You saw him eyeing your cookie tray. Yep, his gears were turning and you were smug with satisfaction. Roger couldn’t get over how perfect your cookies were. Their impossibly consistent sizing, coupled with even browning throughout, was driving him mad. You shut his game down. Roger’s angst at his cookie tray, overflowing with passed-over, oddly shaped, anemic cookies were no match for your nearly sold out baker’s dozen of peculiar perfection. There’s always next year, Roger, and we’ve got the secrets to cookie envy right here:
- Add your mix-ins before the flour. Want to make sure every Beckett and Asher get the same amount of chocolate chips? Add these in just after the eggs are fully incorporated. You’re welcome.
- Go lunch-lady style with a portion scooper. You can pick these up at any restaurant supply store or fancy gourmet cookware place. They range from tiny to gargantuan. I am a firm believer that cookies should eat like a meal or at least be big enough to share. Scoop up a mound of dough and fill the scooper, take your palm and swipe the dough off flat from one edge of the scooper to the other,then clean off the edges and deposit on your cookie sheet.
- Use light colored cookie sheets. Stop buying non-stick ones- their darker color is making the bottoms of your cookies burn. Sneak a peek into a bakery next time you’re in line to get a croissant- you’ll see light colored aluminum ‘half sheet’ pans (aka jelly roll pans) stacked up, ready for their pucks.
- Puck it. Instead of baking the scooped cookie dough balls, line them up on a tray and freeze them until you’re ready for a midnight snack. It’s too awesome not to have already-perfect cookie dough pucks ready to bake from the freezer not to do it. Especially if Roger lives next door and tends to stop in without any warning.

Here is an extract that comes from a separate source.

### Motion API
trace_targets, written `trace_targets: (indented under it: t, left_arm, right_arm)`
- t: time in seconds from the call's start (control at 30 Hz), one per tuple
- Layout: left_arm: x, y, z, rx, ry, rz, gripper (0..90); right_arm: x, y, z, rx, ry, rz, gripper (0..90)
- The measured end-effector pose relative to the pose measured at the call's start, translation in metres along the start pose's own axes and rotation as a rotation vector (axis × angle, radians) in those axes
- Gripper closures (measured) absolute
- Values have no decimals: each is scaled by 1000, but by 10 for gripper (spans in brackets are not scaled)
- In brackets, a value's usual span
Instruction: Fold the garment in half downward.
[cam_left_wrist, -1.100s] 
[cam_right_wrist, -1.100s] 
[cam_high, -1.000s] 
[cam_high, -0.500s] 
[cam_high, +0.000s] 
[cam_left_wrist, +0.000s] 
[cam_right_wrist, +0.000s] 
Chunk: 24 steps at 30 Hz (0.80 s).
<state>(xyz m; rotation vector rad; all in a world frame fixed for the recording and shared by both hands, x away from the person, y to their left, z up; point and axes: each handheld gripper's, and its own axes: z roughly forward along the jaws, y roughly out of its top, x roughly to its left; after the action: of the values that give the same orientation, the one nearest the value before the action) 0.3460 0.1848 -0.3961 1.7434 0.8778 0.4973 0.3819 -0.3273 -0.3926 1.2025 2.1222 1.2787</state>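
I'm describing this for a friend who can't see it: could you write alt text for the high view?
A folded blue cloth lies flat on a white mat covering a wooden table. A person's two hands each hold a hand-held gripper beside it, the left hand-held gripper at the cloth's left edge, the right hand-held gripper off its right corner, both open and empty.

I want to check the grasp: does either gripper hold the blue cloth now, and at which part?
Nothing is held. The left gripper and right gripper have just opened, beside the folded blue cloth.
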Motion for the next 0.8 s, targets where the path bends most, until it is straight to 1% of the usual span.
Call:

- Bake the cookies until just getting golden. Once the edges of your cookies start to get a little color, remove the cookie sheets from the oven and let them rest ON THE COOKIE SHEET. You know what you don’t see in a bakery? Rows of cooling racks and bakers removing cookies before they’re cooled off. Let them finish cooking and cooling on the cookie sheets before taking them off.